In fact, new education technologies are almost always distrusted by the old guard, at least initially, and accused of lowering quality. On Wednesday, at a Future Tense event in Washington D.C., called “Hacking the University: Will Tech Fix Higher Education?”, it was clear that alongside the emergence of new online teaching technologies, this debate is still raging. (Future Tense is a partnership of Slate, the New America Foundation, and Arizona State University.)

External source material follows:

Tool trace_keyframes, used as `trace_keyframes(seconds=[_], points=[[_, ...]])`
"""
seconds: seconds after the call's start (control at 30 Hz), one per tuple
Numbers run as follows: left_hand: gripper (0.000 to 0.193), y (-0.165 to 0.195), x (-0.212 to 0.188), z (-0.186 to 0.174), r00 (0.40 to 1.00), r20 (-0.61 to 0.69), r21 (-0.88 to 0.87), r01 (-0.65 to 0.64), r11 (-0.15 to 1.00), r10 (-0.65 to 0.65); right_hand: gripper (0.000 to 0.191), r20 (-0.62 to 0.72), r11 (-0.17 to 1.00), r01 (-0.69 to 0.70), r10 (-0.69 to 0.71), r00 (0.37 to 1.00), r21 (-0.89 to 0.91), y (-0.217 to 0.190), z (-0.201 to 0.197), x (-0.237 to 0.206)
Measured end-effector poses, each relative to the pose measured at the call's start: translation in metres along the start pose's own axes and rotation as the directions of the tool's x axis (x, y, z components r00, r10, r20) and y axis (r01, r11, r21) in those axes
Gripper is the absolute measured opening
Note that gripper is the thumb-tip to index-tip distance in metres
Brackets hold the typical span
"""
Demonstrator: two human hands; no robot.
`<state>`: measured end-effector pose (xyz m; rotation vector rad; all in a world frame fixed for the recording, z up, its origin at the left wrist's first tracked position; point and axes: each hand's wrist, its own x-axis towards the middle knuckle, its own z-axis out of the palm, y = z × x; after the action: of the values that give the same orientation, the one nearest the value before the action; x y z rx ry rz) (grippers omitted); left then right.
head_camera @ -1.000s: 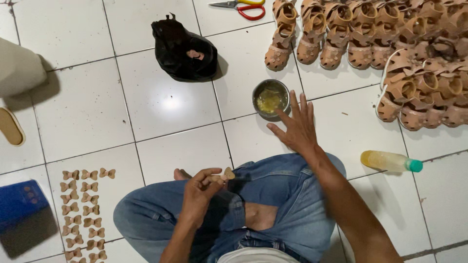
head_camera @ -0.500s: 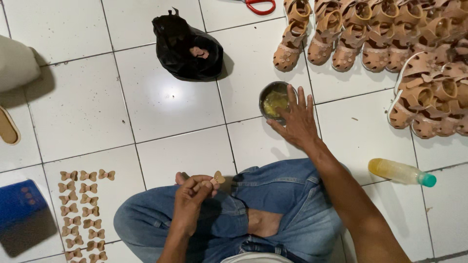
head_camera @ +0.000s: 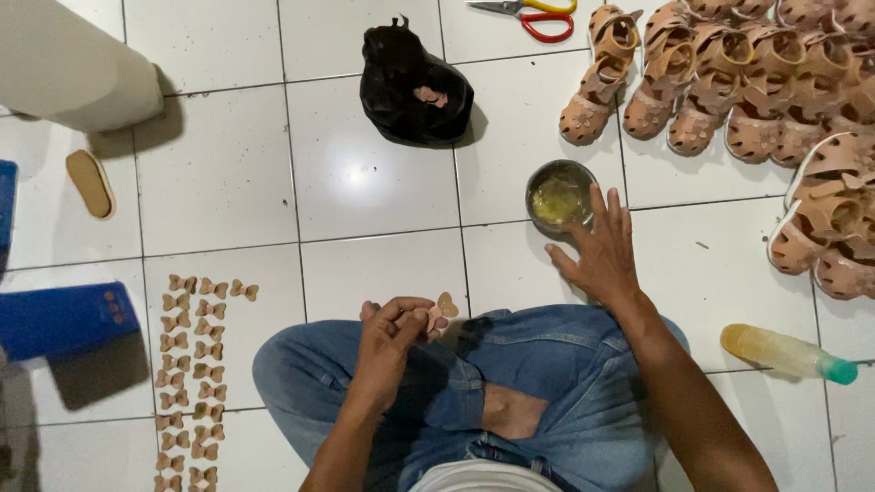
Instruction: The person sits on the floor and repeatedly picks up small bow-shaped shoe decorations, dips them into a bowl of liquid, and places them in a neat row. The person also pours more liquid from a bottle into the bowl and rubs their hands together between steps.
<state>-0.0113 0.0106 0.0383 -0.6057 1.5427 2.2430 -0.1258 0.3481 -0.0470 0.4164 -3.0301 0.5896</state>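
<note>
The left hand (head_camera: 390,339) is curled in a pinch near the knee; the right hand (head_camera: 602,251) reaches forward, fingers spread.

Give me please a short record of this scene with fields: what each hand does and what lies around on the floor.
left hand: holds a small tan bow piece in its fingers
right hand: open, reaching to the metal bowl of yellowish paste
floor left: rows of tan bows, blue box
floor right: tan sandals, plastic bottle
floor top: black bag, scissors
</note>
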Motion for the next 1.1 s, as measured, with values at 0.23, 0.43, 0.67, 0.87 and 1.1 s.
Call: trace_keyframes(seconds=[0.23,0.43,0.67,0.87,1.1], points=[[0.024,0.022,-0.017,0.023,0.985,0.114,0.025,-0.131,0.991,0.127,0.036,0.047,0.853,-0.143,0.138,0.989,0.501,-0.085,-0.055,-0.028],[0.027,0.027,-0.029,0.042,0.955,0.214,0.099,-0.228,0.969,0.203,0.066,0.126,0.394,-0.138,0.057,0.99,0.909,-0.167,-0.094,-0.056],[0.025,0.034,-0.049,0.059,0.961,0.226,-0.04,-0.157,0.987,0.162,0.066,0.015,0.416,-0.06,0.111,0.994,0.907,-0.186,-0.108,-0.067],[0.021,0.03,-0.053,0.067,0.956,0.254,-0.055,-0.135,0.989,0.144,0.064,-0.012,0.453,-0.034,0.099,0.995,0.891,-0.186,-0.111,-0.074],[0.021,0.025,-0.057,0.058,0.929,0.329,0.015,-0.187,0.982,0.172,0.069,0.264,0.127,-0.285,0.158,0.951,0.95,-0.183,-0.124,-0.073]])
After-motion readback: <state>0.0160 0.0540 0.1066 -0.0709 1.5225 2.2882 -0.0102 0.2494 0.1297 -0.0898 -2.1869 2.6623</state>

So, if things like MOOCs can educate people at their leisure, at lower costs, will we still need universities? After all, almost every aspect of the basic college lecture course can be put online, as Kevin Carey pointed out. And although there are benefits to being on campus and interacting with professors and other students, they’re difficult to quantify. Still, “we need universities because most people are not autodidacts with the discipline to learn by themselves,” Adrian Sannier, chief academic technology officer of Arizona State University Online, argued. Not to mention, MOOCs are not a substitute for a college course; they’re something new and different, Robin Goldberg, chief marketing officer of the Minerva Project, added. “College courses are important, but they aren’t the totality of the educational experience.”

It’s worth noting that this isn’t the first time we’ve seen predictions of the technological slaying of universities. As panelist Jeff Selingo, the author of College (Un)Bound: The Future of Higher Education and What It Means for Students, pointed out, Newsweek asked “Who Needs College?” in 1976 on a splashy cover. But it’s Newsweek that went out of business, while there are more universities than ever. Still, Selingo said, this time it’s different. Besides the threat of technology infringing on their turf, 75 percent of colleges today have flat or declining revenue. They’ve become mini-cities, trying to do a lot for a lot of people, but the model has become too expensive for both the institutions and the students—a fact that many colleges have yet to contend with.

Universities are slow to recognize that people go to college for different reasons, Selingo said—whether as a coming of age marker, in pursuit of a career, or, of course, midlifers seeking a career change. Technology startups, however, are unbundling these different purposes and focusing on one or two buckets of higher education consumers. And, he added, smart institutions will likely end up doing the same.

That might end up benefiting everyone. The notion behind technology-mediated learning material is that it becomes more appropriate for students, Sannier told the audience—with the help of machine learning, lessons will be more personalized, let students move through material faster, and, hopefully, participate more vibrantly in their learning communities.

But one thing colleges do that MOOCs cannot yet do, for better or worse, is signal to the workforce that a graduate is employable. According to Bryan Caplan, a professor of economics at George Mason University, finishing a traditional four-year college degree indicates some degree of intelligence, work ethic, and, of course, conformity to social markers of success. Even the technology industry, which prides itself on employing people who have taken nontraditional paths, uses old-school graduate credentials to sort out potential employees. As education technologies begin to allow for some form of non-traditional credentialing, the first nonconformists are going to have a tough time of it, he predicted.

And of course, we shouldn’t forget that access to technology across the United States is unequal, and most of the companies developing new education technologies focus on those with resources, Carey reminded the audience. Hal Plotkin, a senior policy adviser in the Office of the Under Secretary of Education, agreed. “The first people using 3-D imagining technology in the classroom will not be community college students in Appalachia,” he said. There is also concern that in the near future, only the elites will have the benefit of interpersonal interaction at college, while the poor get MOOCs.

Perhaps the solution is some mix of the two, Greg Ratliff, a senior program officer at the Bill & Melinda Gates Foundation, suggested: “Technology when you want it, people when you don’t.”